When I was going through bio-resonance, the practitioner mentioned that he noticed some alarm I felt before I was two years old. (He is also an intuitive.) He suggested it was about my new-born brother...and he explained that a baby cries the moment it is hungry. Not knowing that mother is on her way, the infant cries in terror of not eating. A toddler understands the baby's meaning.
He suggested my long-buried memory was of perceived momentary 'neglect' of an infant, and he was partially right. It was the practitioner's rationalization that was limited.
My new brother had come home from the hospital with a grave life-changing injury. That was what I noticed, when I was 19 months old. It would be six and a half decades before I put all the puzzle pieces together and finally understood my buried feeling.
(I am famous for that...figuring things out, long after the event. THEN I can think of some smart remark to toss.)
Are you one of those folks who needed to learn English in your youth, Hanna?
I ask because there have been good friends, and folks in my family who have been through that experience.
It's not that learning, even English, is so difficult...it's the social trauma that may be involved.
One lady came from a laughing, very strong and happy Dutch family. If anyone could weather the storm of change well, she should have been able to.
But, at age twelve, she somehow got the impression that she was dumb/stupid for not understanding the English spoken at her new school.

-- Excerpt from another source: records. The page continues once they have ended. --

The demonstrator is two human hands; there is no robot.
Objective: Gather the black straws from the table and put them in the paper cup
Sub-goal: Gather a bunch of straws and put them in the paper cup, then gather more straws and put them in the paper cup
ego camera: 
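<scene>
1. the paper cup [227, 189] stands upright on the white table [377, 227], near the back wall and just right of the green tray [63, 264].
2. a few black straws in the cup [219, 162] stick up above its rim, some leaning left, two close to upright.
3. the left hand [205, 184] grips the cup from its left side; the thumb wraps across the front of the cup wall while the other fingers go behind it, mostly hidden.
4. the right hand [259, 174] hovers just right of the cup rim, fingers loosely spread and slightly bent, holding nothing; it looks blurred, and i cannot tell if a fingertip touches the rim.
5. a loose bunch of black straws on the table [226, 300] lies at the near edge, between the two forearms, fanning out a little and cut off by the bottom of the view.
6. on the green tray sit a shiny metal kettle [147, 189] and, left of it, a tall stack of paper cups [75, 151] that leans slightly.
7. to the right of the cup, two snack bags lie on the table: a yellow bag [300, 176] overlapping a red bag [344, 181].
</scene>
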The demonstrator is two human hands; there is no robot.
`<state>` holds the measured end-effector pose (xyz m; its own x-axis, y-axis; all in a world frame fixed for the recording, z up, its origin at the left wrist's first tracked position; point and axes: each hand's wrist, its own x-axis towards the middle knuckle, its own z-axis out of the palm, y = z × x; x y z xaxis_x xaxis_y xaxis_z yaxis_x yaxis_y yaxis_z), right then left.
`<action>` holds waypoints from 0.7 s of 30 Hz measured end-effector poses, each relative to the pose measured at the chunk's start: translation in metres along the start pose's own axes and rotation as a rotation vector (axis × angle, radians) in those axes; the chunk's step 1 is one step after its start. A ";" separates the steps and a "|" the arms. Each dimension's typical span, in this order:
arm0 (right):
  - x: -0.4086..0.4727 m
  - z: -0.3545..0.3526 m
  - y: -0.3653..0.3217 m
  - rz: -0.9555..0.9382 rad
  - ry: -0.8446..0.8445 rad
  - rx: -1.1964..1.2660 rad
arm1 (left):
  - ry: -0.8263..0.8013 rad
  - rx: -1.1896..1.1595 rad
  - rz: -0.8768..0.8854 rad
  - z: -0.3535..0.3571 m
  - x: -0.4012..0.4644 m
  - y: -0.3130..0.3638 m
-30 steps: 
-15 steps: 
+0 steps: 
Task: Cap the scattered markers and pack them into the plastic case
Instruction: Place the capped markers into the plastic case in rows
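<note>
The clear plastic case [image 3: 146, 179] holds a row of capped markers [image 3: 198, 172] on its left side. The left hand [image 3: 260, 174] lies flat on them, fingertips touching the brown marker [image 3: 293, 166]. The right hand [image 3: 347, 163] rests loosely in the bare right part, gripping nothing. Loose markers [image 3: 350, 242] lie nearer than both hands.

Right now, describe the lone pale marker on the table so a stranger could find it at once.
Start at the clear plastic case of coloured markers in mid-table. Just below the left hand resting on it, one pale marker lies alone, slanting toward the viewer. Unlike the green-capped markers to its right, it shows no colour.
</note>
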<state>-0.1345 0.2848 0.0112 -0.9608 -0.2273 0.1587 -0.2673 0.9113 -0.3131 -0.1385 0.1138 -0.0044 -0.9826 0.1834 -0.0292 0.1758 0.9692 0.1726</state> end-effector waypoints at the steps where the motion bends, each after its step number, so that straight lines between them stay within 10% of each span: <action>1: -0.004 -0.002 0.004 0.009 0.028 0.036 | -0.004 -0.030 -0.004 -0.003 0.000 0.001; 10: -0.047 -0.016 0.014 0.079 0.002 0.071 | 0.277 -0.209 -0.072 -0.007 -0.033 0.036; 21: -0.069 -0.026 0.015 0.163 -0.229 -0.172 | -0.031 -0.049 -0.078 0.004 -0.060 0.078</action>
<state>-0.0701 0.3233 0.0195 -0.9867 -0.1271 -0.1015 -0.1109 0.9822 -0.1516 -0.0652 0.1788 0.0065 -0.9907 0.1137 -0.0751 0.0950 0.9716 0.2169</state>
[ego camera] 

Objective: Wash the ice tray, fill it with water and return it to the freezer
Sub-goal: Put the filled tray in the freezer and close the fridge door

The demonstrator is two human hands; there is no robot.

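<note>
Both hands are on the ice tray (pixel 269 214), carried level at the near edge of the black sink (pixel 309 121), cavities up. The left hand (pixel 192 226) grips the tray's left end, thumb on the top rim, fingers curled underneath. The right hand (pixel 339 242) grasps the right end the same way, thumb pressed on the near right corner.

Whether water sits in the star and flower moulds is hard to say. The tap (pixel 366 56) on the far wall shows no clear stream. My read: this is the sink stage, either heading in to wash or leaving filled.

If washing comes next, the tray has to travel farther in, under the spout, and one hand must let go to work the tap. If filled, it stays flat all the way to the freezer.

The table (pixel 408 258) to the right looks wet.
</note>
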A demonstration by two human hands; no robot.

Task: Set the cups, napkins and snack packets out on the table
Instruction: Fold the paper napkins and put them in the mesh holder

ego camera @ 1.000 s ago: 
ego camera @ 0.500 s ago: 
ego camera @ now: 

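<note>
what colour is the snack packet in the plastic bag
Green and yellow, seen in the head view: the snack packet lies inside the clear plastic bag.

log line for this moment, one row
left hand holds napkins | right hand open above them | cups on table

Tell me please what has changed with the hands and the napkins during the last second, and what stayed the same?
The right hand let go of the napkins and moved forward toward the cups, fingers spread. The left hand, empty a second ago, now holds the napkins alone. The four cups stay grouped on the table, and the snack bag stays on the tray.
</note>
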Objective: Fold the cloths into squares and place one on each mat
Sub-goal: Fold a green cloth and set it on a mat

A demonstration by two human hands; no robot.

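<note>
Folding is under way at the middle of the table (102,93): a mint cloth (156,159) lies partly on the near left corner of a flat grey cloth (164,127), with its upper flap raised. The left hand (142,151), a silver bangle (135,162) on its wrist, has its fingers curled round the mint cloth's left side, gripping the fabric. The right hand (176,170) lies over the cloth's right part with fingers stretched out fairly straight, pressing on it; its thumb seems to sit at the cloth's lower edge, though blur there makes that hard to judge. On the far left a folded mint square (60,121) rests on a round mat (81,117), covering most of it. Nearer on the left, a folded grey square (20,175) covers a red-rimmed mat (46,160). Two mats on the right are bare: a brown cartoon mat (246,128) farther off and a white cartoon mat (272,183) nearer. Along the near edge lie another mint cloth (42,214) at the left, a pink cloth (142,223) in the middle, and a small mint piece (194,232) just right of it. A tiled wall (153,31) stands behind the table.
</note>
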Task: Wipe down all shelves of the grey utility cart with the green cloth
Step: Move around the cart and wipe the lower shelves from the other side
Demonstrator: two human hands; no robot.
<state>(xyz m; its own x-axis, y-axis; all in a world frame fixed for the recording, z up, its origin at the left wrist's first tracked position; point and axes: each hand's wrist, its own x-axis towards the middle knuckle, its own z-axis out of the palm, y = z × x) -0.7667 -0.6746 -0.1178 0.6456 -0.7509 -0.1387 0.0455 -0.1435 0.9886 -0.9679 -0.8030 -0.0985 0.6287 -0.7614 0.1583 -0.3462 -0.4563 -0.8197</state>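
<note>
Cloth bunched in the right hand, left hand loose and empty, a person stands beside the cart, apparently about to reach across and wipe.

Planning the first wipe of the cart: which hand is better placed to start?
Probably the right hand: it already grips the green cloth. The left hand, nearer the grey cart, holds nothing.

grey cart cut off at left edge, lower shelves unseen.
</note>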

She grew up a laughing/happy person, in the style of her dad and mom, but inside, she couldn't bring herself into any 'academic' situation. She was afraid that she didn't 'measure up'.
Another lady I have observed chose to become very single-minded, I think to show that she didn't care that she might be rejected for her 'differentness'.
No doubt they both 'grew out of it' to some degree, as they became older...but the social side of moving to a different country was beneath the surface of their personalities for a long, long time, I believe.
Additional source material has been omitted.